Kyai-Kyai NU Rekomendasikan Koruptor Dihukum Mati, Bagaimana Nasib Nahrawi dan Romi?

Romi dan Imam Nahrawi

Moslemcommunity - Kiai-kiai dan nyai NU mengadakan pertemuan di Yogyakarta dari tanggal 27 sampai 29 Juli. Hasil pertemuan tersebut merekomendasikan beberapa hal berkaitan dengan pencegahan dan pemberantasan tindak pidana korupsi dan tindak pidana pencucian uang.

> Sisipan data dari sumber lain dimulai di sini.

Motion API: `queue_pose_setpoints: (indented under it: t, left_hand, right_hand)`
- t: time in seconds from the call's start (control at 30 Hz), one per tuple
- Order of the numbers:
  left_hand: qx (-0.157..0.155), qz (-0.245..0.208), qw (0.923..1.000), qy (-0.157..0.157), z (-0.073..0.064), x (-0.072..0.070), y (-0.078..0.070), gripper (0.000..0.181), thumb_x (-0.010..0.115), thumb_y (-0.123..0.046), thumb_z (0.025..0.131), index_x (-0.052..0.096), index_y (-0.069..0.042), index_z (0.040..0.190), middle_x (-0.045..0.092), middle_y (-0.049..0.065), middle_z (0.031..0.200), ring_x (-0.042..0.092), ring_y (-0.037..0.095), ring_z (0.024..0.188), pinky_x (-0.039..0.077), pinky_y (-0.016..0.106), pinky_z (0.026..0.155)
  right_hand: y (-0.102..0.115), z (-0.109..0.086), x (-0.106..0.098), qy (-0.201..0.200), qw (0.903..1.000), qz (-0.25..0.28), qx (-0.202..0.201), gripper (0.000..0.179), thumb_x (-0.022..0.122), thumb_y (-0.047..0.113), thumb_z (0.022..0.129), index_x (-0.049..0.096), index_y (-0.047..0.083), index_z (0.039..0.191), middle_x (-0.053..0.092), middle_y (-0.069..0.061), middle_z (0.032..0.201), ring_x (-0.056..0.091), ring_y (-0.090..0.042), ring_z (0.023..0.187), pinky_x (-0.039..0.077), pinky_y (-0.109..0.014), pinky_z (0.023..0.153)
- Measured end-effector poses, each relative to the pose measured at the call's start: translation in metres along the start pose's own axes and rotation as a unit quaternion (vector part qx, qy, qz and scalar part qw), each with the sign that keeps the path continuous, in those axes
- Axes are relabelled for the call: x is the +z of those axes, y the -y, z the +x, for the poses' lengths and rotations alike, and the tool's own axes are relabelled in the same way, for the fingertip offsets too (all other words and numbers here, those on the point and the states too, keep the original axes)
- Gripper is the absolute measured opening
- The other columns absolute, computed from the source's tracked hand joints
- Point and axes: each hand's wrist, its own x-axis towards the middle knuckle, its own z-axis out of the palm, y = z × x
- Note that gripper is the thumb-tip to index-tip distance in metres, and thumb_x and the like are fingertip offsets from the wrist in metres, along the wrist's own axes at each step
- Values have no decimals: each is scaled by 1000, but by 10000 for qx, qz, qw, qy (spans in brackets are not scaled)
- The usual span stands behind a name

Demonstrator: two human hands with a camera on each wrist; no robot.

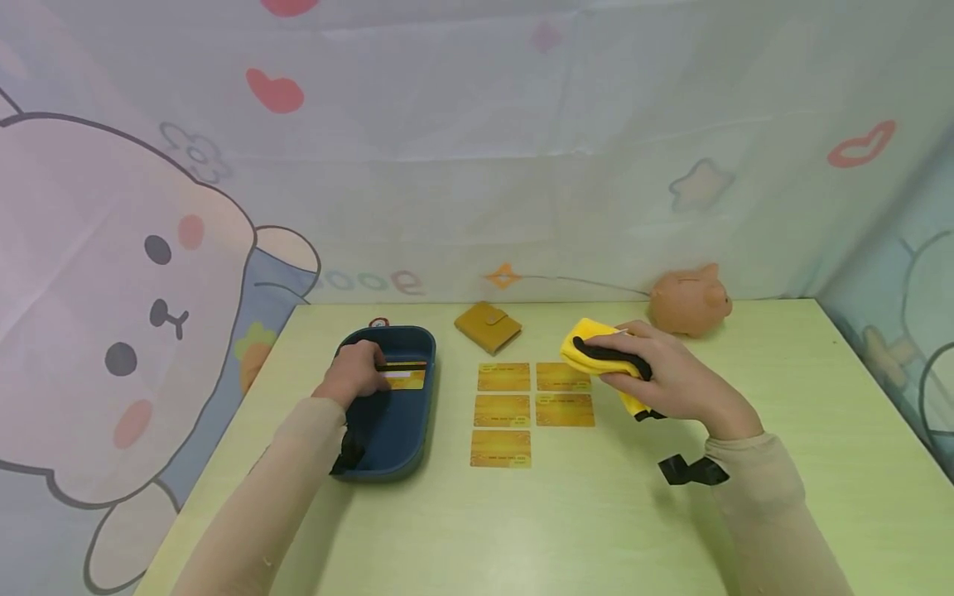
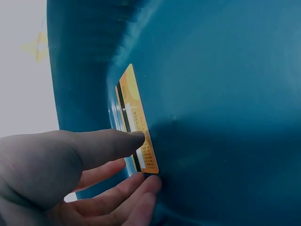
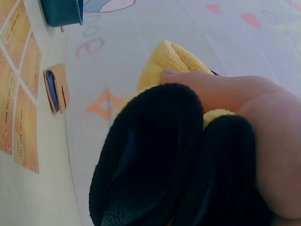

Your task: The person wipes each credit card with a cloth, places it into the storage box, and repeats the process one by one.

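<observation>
Inside the dark blue bin (image 1: pixel 391 439), my left hand (image 1: pixel 354 374) pinches a gold bank card (image 1: pixel 408 377). The left wrist view shows the thumb lying over the card (image 2: pixel 133 101), whose black stripe and white strip face up; the other fingers are partly hidden beneath its lower end. My right hand (image 1: pixel 667 364) grips a folded yellow cloth (image 1: pixel 585 333) with black edging, held above the table near the right-hand cards. In the right wrist view the thumb presses on the yellow part of the cloth (image 3: pixel 162 66).
Several gold cards (image 1: pixel 503 411) lie in two columns on the pale table (image 1: pixel 522 530). Behind them is a tan wallet (image 1: pixel 488 328). An orange piggy bank (image 1: pixel 689 302) stands at the back right, near the printed curtain (image 1: pixel 477 149).
</observation>
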Motion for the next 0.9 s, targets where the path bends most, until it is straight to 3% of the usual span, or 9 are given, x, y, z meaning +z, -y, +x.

Rekomendasi itu dengan dasar pemikiran selain diatur dalam peraturan perundang-undangan yang berlaku, tindak pidana korupsi juga mencakup kejahatan yang berkaitan dengan harta benda (al-Jarimah al Maliyah) seperti: Ghulul (penggelapan); Risywah (penyuapan); Sariqah (pencurian); Ghashb (penguasaan ilegal); Nahb (penjarahan/perampasan); Khianat (penyalahgunaan wewenang); Akl al-Suht (memakan harta haram); Hirabah (perampokan/perompakan); dan Ghasl al Amwal al Muharromah (mengaburkan asal usul harta yang haram).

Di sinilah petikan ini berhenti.